Archive Part 1: Blast from the past

Jenny Dowd

I finally (partially) completed a task I have been putting off for years. It resulted in an empty shelf in a closet. 

All of the artwork I produced and documented during my undergraduate years and first year of graduate school were captured on slides. The digital transition was slowly taking place and by the time I finished college I finally had a good enough / affordable digital camera. I happily said goodbye to the ordeal of slides!

I'm lucky that I only had 4 or so years of my artwork locked up in slide format, still I managed to lug an old slide projector, books and boxes of slides, plus their many many duplicates around the country while putting off sorting and digitizing them.

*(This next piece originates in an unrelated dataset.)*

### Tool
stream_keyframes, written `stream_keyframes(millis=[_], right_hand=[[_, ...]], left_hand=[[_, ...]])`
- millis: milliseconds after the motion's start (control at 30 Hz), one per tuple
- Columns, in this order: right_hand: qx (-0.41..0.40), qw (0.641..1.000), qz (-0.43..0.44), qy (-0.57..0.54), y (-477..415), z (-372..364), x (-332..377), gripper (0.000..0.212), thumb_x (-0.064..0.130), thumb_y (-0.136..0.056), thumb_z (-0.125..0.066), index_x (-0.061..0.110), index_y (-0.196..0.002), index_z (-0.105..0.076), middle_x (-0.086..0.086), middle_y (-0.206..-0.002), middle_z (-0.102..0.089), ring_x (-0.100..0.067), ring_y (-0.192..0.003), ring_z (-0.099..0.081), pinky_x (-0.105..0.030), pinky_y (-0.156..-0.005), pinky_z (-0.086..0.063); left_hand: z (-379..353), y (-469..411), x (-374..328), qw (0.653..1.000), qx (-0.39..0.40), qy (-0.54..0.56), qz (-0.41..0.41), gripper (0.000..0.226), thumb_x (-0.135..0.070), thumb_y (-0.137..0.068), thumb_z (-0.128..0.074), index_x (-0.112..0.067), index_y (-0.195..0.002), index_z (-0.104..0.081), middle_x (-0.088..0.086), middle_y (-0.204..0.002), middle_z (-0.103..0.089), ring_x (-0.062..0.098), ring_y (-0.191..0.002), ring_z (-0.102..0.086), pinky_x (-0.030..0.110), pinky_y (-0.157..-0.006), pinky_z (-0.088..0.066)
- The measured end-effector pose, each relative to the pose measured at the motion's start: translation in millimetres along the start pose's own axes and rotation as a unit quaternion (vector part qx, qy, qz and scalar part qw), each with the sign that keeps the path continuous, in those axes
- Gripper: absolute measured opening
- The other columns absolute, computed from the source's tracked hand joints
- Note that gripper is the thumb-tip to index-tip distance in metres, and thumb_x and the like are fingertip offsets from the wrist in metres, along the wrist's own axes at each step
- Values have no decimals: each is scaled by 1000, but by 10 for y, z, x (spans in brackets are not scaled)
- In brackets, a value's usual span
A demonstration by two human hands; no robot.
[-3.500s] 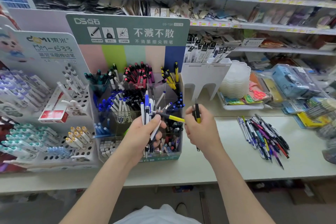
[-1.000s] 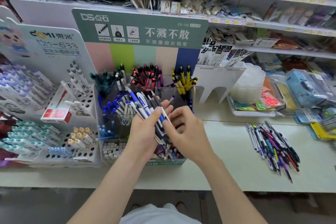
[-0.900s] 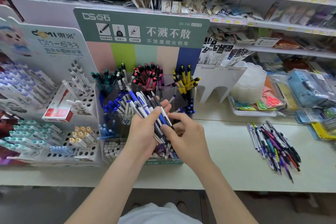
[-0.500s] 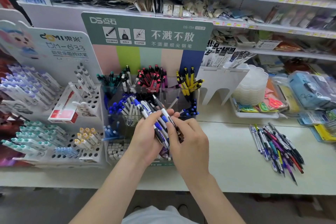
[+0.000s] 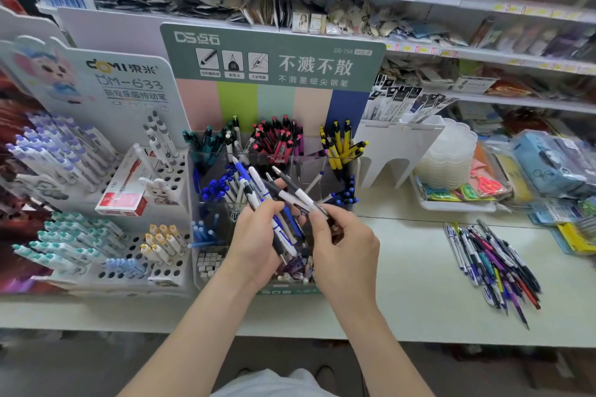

After dusting off the slide projector and mis-orienting some slides, I spent a few nostalgic afternoons remembering where I started in my ceramic and sculpture career.

This little slab box was the first time I fired clay pierced with metal, and it was my very first piece ever to be accepted into a juried exhibition, I think it was even purchased. Mostly I remember how nervous I was packing the box for shipping. 

There was a lot to relive in this trip down memory lane, including the time, energy, and money spent on this documentation: matching the lightbulbs with the correct tungsten film (film that lived in the produce drawer in my refrigerator) taking rolls of photos, waiting to have them developed, viewing the slides, throwing half of them away, returning to have duplicates made of the good images...

It was really fun to revisit all of this old work, though a little scary and sad when in the end I threw away heaps of slides. So much time and money.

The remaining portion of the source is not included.